Sebenarnya saya tibakbegitu suka bermain drama, dikarenakan, saya selalu kesusahan, ketika harus membacakan dialog di depan teman-temanku. Apalagi, cara saya membaca sering belepotan. Kata mereka yang mendengarkan,”Ngomong apa sii?”, “Nggak jelas nii mbacanya!” Sahut teman lainnya, “Artikulasinya yang jelas dong, makanya jangan cepet-cepet! Kelipet ntu lidah lo.”Tambah yang lainnya. Saya sempat merasa jengkel diri, dan pada mereka juga.

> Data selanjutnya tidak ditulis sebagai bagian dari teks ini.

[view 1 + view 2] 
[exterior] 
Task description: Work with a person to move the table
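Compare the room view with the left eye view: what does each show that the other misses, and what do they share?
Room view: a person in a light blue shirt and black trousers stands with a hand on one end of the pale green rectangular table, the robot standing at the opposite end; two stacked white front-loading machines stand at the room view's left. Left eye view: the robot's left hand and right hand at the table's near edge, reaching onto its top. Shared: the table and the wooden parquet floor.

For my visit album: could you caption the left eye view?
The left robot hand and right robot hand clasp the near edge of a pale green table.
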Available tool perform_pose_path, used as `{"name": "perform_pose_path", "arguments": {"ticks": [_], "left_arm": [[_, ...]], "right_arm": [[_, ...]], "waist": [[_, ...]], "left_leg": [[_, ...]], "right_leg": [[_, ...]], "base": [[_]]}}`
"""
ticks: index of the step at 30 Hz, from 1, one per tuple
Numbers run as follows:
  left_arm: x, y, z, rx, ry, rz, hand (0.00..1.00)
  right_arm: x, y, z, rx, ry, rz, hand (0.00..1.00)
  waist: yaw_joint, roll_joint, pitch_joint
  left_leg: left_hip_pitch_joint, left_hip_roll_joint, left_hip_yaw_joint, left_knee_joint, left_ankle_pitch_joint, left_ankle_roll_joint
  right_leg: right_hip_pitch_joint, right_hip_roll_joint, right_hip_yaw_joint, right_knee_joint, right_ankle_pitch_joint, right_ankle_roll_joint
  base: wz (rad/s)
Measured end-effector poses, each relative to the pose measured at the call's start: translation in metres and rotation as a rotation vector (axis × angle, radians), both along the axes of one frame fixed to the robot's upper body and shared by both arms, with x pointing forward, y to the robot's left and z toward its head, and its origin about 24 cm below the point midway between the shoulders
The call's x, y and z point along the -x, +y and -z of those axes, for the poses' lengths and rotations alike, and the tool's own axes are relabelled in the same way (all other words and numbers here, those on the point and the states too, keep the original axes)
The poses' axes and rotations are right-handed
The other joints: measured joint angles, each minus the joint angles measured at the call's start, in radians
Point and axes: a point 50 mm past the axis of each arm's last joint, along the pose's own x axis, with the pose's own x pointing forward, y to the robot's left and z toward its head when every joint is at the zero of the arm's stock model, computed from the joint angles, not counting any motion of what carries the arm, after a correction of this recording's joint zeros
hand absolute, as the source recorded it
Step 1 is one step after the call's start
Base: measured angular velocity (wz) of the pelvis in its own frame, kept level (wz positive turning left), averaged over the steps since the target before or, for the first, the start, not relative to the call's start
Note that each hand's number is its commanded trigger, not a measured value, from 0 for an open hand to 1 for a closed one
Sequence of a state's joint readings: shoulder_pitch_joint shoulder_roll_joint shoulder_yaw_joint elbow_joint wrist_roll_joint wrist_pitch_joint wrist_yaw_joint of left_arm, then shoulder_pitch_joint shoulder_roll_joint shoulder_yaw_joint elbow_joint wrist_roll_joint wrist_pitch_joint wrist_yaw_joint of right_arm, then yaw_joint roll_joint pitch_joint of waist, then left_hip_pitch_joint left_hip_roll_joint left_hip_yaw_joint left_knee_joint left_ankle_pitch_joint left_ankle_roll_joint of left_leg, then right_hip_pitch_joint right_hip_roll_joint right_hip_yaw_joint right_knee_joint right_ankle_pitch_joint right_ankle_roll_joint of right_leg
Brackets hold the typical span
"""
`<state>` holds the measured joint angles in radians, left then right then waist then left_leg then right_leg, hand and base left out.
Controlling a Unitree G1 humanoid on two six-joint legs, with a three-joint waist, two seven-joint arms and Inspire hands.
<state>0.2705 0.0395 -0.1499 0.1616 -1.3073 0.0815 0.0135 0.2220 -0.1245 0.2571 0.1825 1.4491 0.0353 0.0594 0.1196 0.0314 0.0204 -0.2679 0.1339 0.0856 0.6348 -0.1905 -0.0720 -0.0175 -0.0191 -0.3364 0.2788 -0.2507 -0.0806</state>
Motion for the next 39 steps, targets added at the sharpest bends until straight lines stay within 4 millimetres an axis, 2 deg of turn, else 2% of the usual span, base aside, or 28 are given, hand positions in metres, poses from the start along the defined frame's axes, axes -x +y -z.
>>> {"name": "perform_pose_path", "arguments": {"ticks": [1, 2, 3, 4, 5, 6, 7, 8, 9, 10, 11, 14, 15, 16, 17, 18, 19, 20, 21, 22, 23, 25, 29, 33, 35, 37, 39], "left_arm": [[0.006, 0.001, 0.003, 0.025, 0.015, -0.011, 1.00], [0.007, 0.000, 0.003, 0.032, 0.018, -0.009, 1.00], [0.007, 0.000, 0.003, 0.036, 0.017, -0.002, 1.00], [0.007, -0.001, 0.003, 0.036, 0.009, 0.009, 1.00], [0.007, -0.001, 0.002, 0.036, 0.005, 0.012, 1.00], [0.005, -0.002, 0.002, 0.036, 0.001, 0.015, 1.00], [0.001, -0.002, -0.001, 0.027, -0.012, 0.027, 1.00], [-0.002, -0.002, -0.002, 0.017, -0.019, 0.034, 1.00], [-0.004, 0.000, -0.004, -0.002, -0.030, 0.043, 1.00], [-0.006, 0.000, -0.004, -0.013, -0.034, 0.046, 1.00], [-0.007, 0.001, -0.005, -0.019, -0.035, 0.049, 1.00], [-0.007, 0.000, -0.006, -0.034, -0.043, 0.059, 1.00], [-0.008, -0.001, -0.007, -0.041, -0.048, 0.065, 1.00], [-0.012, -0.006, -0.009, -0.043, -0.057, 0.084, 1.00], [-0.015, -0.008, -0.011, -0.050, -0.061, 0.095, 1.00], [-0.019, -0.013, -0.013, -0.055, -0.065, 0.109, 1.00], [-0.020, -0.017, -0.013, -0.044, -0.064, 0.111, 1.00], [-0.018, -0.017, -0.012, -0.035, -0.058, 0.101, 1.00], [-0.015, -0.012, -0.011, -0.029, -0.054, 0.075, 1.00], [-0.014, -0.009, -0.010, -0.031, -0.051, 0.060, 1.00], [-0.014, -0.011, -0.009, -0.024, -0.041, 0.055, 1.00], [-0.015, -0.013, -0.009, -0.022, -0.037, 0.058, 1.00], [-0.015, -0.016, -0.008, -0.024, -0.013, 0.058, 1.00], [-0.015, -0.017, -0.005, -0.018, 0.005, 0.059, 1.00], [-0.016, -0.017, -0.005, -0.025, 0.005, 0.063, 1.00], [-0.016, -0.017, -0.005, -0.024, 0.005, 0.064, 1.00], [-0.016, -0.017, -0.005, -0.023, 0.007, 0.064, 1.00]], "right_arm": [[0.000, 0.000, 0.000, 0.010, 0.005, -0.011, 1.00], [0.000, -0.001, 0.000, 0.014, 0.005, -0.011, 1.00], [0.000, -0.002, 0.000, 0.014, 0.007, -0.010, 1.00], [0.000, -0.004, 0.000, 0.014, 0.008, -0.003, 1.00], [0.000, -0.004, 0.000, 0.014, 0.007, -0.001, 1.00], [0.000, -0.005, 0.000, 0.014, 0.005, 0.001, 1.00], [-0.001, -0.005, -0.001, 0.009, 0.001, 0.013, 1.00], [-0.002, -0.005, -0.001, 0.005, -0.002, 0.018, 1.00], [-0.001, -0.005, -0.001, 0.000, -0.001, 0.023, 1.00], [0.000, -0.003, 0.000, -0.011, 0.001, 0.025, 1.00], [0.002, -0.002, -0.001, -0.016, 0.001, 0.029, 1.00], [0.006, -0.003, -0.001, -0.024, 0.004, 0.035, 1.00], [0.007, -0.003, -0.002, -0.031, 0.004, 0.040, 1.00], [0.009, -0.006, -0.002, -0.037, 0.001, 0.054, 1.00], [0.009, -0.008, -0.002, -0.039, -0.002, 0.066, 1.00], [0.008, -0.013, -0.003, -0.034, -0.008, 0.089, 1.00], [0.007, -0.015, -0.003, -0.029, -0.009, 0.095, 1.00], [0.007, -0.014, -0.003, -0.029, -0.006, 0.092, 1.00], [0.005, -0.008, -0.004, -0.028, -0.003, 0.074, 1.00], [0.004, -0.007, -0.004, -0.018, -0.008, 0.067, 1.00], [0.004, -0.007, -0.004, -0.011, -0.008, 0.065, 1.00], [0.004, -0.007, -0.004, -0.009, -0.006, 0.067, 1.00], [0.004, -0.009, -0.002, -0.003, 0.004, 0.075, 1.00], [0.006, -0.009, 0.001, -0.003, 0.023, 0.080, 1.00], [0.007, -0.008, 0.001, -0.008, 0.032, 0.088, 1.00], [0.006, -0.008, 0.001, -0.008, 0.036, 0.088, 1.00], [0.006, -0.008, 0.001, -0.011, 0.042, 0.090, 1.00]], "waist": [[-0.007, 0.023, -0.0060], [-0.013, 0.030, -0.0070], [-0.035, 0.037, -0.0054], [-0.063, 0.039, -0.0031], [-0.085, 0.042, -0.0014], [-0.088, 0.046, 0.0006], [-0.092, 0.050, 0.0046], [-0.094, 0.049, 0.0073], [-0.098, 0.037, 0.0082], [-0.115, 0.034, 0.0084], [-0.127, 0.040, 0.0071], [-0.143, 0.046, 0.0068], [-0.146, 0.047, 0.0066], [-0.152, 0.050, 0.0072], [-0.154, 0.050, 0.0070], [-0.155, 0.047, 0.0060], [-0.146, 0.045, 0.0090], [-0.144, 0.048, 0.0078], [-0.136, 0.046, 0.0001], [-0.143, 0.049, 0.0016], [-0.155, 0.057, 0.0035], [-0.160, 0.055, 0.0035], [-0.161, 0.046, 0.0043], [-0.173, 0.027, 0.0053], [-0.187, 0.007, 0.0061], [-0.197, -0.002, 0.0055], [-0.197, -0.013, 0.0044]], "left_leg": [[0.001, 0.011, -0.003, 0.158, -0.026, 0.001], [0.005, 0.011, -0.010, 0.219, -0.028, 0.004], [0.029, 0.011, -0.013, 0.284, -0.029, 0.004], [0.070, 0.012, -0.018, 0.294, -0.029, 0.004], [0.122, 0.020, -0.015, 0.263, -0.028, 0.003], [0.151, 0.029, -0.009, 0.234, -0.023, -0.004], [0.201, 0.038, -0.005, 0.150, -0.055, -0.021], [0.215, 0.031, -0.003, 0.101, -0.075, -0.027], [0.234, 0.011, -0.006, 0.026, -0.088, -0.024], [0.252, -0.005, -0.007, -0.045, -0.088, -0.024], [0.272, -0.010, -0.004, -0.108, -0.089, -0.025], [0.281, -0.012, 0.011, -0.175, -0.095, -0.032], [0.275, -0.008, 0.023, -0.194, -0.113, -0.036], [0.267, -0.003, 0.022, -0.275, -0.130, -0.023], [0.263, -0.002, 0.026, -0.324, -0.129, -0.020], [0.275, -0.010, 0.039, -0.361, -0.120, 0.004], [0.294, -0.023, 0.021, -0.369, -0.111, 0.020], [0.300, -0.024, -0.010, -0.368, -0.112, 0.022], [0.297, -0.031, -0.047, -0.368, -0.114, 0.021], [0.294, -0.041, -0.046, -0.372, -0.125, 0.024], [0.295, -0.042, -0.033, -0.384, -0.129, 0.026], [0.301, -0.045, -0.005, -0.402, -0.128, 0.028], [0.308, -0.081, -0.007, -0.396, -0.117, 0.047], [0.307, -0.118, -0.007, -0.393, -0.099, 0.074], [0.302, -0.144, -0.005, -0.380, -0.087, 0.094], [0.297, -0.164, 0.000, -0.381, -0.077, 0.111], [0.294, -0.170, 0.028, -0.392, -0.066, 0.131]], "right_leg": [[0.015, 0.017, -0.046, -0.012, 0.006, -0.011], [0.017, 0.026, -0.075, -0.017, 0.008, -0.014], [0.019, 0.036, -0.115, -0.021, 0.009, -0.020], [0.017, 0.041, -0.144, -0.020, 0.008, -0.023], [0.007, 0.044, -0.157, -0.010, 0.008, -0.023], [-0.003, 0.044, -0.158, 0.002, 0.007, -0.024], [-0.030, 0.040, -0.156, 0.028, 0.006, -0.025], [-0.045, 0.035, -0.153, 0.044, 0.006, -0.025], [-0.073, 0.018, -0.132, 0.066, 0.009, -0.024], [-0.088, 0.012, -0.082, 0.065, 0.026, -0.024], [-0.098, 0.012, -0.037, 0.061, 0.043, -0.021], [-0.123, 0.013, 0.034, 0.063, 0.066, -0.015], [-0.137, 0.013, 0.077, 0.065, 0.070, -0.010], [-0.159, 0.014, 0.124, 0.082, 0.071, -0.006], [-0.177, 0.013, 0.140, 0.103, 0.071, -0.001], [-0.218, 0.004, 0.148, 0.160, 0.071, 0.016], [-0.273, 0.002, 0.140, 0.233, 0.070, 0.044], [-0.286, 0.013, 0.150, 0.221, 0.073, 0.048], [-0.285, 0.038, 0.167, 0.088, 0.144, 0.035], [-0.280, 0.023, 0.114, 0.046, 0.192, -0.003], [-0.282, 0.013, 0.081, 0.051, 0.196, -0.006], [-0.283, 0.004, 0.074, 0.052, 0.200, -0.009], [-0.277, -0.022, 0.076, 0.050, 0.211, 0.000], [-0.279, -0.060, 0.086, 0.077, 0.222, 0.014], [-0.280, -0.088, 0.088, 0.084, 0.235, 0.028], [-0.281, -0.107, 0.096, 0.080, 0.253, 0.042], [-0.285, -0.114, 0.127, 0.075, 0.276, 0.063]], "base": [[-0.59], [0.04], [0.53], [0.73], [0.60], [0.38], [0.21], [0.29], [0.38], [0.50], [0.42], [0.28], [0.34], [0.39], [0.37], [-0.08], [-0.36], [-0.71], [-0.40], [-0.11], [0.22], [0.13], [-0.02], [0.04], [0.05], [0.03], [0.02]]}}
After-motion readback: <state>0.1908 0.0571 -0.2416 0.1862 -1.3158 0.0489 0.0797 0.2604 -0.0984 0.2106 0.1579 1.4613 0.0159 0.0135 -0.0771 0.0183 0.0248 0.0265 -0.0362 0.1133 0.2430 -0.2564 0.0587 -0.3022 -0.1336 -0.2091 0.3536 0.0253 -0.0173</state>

Saya sudah mengulangnya berkali-kali, tetapi, masih saja tak ada hasilnya.  Mereka pun melakukan hal yang sama dengan tadi yang sudah-sudah terjadi.  Mencela, merendahkan, membego-mbegokan yang lain, kritik keras menghujani telingaku.”Kenapa mereka selalu berbuat demikian, ketika salah satu dari mereka, tidak dapat berbicara atau pun berbuat seperti yang mereka kehendaki?” Gerutuku dalam batin. Baru membaca dialog  saja, saya sudah dapat celaan sedemikian banyaknya, bagaimana kalau berlanjut terus pada angkatan selanjutnya yang akan ikut belajar bersama ditempat ini? Apa mereka yang baru ikut bergabung dan bermain drama akan senang hati?. Bagi banyak anak-anak yang mentalnya lemah, itu akan membuatnya tersinggung. Bahkan mungkin mereka akan menjadi tambah menurun mentalnya.
Di saat kami sedang mempermasalahkan hal itu, sutradara hanya tersenyum prihatin pada kami dan ia berkata, “Ya sudahlah, mendingan kita teruskan saja membaca dialognya, masih salah-salah juga nggak apa-apa. Toh nanti bisa dilatih dan dibiasakan sambil jalan. Nggak baik juga perbuatan yang  telah kalian perbuat, dengan menindas yang lainnya. Saya bicara seperti ini, tidak tertunjuk pada satu orang, akan tetapi untuk kalian semua. Jangan merasa paling bisa, paling jago, paling berpengalaman sendiri.  Keterampilan, keahlian, kepiawaian, dan semua yang telah kalian dapatkanitu, tidak lain ialah titipan-Nya. Jadi jangan kalian menyombongkan diri sendiri. Memang apa yang patut kalian sombongkan, sedangkan, kalian tidak serius menapaki jalan menuju kemajuan pribadi dan kemajuan bersama. Kita ini tinggal di sebuah komunitas, maka saling melengkapilah kalian. Jangan hanya mementingkan sendiri, mengutamakan kemajuan personal tanpa menghiraukan saudara atau teman kita yang tertinggal.”  Suasana pun semakin mencekam. Seakan omongannya baru saja menyindir kami secara halus. Kami pun saling intropeksi diri, dan saling pandang satu sama lain.
Setelah mendengar sang sutradara berbicara seperti itu, saya pun merasa lega, dan kembali bersemangat untuk berlatih kembali. Teman-teman lainnya juga saling menyemangati satu sama-lain. Kami lanjutkan kembali latihan seperti biasa. Terasa damai sudah suasana menyertai kebersamaan kami. Seharian di aula, kami habiskan hanya untuk merampungkan naskah, dan sutradara pun sudah menentukan  barang siapa-siapa saja yang dapat peran.  


1 komentar:

  1. Kalo nggak bisa menceritakan sinopsisnya bahkan alur ceritanya aku bantuin dech. Tenang aja. Eh masukin juga dong video pementasannya.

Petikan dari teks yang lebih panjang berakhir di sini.